EXERCISE: The lines from the start of the data through the line with "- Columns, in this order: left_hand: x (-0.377" are to be returned verbatim; all later lines are to be omitted.

[[ DATA FOR ANALYSIS open ]]

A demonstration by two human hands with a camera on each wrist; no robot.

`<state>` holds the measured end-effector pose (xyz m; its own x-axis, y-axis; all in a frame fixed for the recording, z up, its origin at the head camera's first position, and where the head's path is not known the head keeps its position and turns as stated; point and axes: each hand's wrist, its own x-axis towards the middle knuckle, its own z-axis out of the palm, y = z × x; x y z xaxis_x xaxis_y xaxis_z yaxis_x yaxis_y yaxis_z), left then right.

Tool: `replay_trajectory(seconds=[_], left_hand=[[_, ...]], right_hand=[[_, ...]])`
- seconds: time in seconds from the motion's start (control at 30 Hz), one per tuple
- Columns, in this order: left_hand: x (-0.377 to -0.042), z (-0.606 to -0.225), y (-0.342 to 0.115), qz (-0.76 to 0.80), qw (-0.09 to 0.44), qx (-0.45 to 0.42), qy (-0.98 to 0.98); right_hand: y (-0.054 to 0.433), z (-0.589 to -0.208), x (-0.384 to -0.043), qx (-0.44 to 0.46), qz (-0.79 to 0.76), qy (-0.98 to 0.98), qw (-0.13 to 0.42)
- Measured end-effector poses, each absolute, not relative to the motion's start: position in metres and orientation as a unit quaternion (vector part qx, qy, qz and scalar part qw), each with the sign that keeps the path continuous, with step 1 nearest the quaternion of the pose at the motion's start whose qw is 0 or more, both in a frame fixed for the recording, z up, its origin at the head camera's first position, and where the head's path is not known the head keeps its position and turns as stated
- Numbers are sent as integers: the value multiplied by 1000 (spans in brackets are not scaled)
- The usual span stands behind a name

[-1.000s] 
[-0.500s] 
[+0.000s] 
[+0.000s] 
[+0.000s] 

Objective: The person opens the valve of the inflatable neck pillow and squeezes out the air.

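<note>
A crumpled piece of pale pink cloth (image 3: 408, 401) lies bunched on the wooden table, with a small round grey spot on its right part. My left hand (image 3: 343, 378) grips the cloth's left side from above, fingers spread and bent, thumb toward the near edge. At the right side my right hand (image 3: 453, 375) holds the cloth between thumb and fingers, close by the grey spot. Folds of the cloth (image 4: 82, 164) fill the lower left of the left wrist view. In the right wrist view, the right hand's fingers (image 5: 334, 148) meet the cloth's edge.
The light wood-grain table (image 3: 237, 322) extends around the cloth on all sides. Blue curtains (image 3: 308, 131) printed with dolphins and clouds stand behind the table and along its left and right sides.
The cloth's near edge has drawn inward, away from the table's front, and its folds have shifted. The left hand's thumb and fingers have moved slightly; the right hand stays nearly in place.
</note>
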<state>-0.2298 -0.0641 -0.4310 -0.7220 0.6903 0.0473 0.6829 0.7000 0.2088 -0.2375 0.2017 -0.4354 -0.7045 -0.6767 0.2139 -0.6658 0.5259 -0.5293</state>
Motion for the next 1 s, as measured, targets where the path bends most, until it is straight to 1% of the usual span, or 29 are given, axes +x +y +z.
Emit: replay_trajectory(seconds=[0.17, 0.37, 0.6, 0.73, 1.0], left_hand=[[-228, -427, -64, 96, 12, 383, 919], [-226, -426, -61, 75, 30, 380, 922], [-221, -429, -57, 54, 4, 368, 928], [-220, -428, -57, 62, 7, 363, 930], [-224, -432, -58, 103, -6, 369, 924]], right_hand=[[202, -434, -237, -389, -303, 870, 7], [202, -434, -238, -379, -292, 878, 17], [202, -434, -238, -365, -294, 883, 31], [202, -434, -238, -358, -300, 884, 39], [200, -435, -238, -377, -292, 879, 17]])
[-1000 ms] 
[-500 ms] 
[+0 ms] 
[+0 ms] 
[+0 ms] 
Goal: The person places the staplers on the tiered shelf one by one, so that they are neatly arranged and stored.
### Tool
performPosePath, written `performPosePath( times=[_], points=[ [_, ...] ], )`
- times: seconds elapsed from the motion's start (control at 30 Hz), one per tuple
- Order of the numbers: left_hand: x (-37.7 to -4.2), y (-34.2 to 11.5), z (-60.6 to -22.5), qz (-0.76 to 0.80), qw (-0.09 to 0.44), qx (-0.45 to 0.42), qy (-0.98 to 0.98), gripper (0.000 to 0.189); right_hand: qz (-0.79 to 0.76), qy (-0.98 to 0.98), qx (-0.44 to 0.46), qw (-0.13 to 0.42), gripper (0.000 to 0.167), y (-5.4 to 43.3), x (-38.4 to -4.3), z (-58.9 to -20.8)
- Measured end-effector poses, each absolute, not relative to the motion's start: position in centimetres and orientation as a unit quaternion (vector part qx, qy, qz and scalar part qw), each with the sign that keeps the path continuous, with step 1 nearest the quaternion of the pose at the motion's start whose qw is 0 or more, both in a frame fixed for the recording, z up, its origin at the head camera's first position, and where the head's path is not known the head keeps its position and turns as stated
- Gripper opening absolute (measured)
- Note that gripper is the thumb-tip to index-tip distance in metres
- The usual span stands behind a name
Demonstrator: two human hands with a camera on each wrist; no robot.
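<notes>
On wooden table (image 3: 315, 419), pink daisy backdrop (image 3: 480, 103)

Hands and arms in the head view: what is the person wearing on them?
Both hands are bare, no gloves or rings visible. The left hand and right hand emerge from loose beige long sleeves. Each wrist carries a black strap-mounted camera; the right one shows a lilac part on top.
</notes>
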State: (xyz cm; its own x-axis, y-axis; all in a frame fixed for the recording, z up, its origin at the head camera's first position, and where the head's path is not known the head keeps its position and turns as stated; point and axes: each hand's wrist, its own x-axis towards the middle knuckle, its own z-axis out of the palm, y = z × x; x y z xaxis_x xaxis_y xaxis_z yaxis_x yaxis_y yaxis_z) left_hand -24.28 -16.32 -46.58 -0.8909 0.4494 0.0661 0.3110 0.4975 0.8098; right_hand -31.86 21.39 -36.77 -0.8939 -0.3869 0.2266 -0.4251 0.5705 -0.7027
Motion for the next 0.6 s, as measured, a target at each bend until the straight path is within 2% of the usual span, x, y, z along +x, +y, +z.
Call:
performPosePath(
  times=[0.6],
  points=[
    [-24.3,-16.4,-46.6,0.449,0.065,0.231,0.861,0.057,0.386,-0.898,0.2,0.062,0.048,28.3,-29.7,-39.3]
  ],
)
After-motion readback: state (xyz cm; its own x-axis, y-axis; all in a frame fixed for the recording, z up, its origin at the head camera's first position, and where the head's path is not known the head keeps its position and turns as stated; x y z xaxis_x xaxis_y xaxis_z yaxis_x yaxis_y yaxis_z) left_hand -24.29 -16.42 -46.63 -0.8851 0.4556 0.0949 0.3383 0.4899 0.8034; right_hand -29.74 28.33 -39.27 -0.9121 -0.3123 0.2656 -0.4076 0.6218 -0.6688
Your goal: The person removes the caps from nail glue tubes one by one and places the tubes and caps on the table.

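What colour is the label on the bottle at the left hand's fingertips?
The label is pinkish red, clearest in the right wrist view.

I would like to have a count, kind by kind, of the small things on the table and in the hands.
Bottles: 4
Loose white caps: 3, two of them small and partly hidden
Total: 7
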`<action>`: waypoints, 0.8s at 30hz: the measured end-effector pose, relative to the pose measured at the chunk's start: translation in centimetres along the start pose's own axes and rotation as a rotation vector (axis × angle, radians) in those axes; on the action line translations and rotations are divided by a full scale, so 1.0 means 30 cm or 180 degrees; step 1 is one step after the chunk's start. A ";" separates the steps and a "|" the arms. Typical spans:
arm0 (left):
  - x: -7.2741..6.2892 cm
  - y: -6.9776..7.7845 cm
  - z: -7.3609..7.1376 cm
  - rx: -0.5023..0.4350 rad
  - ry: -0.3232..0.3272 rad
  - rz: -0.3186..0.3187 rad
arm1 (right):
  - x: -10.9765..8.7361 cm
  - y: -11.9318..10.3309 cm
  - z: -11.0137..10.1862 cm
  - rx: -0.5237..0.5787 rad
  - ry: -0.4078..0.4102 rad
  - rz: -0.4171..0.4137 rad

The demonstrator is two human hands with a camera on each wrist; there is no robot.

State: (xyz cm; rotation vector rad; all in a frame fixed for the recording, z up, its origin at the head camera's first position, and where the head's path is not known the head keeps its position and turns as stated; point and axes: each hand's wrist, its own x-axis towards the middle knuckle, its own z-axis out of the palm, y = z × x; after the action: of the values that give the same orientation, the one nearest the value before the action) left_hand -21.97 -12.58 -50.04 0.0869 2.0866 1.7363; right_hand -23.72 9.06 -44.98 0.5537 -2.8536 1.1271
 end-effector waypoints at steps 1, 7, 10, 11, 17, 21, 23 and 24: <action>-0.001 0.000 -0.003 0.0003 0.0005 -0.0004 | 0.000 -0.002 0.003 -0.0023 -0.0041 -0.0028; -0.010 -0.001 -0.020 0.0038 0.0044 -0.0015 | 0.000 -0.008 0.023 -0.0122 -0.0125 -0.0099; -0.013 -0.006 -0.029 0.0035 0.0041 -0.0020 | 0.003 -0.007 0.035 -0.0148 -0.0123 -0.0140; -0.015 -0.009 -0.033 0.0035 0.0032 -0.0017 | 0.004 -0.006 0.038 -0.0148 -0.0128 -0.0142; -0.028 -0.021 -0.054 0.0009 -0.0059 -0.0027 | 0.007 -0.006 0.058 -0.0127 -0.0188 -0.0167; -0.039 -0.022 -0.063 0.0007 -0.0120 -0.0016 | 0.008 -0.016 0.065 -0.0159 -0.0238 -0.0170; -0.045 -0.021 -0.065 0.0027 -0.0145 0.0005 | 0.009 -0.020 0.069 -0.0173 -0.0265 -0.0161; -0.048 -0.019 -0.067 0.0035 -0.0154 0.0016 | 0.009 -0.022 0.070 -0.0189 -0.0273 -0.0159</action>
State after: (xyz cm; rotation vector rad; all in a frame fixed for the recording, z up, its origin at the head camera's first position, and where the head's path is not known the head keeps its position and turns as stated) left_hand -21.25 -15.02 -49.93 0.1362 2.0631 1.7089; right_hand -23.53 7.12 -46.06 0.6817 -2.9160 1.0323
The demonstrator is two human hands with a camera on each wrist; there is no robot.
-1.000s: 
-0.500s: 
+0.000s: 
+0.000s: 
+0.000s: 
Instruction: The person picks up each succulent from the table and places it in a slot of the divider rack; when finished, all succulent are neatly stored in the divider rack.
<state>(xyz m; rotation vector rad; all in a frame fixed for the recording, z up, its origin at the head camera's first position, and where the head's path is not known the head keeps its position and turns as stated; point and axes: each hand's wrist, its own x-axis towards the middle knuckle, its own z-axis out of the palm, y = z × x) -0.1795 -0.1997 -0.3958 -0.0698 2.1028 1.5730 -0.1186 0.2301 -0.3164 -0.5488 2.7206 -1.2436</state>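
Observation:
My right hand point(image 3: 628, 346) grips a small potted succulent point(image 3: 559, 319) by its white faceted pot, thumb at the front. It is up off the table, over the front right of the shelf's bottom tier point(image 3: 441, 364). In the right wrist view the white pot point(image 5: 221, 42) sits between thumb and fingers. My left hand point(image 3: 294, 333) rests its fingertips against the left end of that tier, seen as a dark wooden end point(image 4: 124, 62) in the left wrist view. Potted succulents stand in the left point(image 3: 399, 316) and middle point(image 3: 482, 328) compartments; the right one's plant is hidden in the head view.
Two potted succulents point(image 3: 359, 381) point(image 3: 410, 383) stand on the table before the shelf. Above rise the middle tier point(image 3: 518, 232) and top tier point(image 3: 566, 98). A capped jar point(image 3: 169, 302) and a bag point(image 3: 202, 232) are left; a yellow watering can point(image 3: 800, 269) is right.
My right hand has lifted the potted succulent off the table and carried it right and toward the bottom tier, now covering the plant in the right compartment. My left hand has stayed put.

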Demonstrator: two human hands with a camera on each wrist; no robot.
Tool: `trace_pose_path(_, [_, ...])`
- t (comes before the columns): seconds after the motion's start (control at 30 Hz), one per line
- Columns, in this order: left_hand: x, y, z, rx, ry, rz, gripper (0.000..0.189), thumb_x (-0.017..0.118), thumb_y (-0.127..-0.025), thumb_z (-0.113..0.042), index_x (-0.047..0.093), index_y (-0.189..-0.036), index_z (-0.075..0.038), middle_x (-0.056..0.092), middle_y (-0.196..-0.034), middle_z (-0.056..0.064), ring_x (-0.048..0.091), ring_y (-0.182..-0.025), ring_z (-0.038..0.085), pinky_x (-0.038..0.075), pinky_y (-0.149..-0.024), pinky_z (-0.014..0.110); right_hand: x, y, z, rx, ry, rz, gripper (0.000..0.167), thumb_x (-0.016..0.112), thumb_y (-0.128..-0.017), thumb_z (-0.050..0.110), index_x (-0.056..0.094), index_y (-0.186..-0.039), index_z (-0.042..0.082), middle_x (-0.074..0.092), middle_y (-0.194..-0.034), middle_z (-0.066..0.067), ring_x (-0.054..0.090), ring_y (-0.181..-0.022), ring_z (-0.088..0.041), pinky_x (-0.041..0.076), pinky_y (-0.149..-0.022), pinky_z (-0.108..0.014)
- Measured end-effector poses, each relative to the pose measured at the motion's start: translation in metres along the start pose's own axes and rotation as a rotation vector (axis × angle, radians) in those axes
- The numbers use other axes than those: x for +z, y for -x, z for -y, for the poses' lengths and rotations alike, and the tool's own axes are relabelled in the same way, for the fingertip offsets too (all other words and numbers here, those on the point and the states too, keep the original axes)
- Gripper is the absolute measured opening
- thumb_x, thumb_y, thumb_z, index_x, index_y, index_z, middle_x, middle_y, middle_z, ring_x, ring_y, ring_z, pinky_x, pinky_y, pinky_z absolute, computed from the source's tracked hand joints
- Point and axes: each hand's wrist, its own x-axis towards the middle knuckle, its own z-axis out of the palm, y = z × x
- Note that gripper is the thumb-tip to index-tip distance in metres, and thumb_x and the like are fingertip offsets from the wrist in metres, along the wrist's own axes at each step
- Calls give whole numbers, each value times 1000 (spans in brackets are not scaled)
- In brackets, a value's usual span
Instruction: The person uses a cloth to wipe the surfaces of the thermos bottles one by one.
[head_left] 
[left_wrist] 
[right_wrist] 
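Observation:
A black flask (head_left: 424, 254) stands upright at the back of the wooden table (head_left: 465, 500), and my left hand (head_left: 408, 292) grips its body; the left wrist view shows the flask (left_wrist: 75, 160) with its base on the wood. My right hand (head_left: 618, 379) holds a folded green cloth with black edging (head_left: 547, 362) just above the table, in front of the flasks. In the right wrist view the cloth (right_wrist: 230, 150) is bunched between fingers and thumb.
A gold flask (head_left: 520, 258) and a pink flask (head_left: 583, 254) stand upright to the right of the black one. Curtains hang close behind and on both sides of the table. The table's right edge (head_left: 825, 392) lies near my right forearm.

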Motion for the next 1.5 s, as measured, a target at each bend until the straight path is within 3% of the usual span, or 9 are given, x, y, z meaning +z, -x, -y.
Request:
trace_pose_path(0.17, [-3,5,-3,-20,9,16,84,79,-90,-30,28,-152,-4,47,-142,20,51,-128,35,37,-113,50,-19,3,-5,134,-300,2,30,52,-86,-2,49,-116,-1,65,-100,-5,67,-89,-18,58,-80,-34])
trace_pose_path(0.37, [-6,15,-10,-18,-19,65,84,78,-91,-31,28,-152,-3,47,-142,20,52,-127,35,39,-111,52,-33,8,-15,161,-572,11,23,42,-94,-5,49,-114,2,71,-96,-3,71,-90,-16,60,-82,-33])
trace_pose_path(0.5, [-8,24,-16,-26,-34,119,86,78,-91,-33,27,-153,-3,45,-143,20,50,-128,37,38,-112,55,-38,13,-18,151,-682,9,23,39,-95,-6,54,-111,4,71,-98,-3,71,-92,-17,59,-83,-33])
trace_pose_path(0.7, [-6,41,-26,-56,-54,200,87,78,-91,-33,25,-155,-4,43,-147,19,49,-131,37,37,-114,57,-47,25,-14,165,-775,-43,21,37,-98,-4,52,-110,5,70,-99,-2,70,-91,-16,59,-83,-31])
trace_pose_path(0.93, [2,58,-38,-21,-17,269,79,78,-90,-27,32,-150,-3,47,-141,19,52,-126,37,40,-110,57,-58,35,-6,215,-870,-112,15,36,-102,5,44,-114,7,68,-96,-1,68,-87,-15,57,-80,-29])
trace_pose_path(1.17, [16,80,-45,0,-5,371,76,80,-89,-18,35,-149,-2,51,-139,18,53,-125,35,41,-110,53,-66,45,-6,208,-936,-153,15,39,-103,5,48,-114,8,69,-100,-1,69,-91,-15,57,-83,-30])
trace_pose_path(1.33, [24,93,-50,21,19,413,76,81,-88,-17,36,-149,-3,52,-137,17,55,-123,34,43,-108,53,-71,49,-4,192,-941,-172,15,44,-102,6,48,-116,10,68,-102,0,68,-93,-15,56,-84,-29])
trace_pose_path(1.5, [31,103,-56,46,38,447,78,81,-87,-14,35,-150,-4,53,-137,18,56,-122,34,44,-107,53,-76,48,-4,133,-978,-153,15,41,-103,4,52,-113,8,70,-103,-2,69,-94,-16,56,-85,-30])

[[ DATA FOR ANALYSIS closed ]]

SOLUTION TO THE PROBLEM:
A demonstration by two human hands with a camera on each wrist; no robot.

`<state>` holds the measured end-effector pose (xyz m; its own x-axis, y-axis; all in a frame fixed for the recording, z up, its origin at the head camera's first position, and where the head's path is not known the head keeps its position and turns as stated; point and axes: each hand's wrist, its own x-axis towards the middle knuckle, its own z-axis out of the palm, y = z × x; x y z xaxis_x xaxis_y xaxis_z yaxis_x yaxis_y yaxis_z), left then right.

Tool: `replay_trajectory(seconds=[_], left_hand=[[_, ...]], right_hand=[[_, ...]])`
- seconds: time in seconds from the motion's start (control at 30 Hz), one per tuple
- Columns, in this order: left_hand: x (-0.377 to -0.042), z (-0.606 to -0.225), y (-0.342 to 0.115), qz (-0.76 to 0.80), qw (-0.09 to 0.44), qx (-0.45 to 0.42), qy (-0.98 to 0.98); right_hand: y (-0.054 to 0.433), z (-0.589 to -0.208), x (-0.384 to -0.043), qx (-0.44 to 0.46), qz (-0.79 to 0.76), qy (-0.98 to 0.98), qw (-0.13 to 0.42)

This output is complete.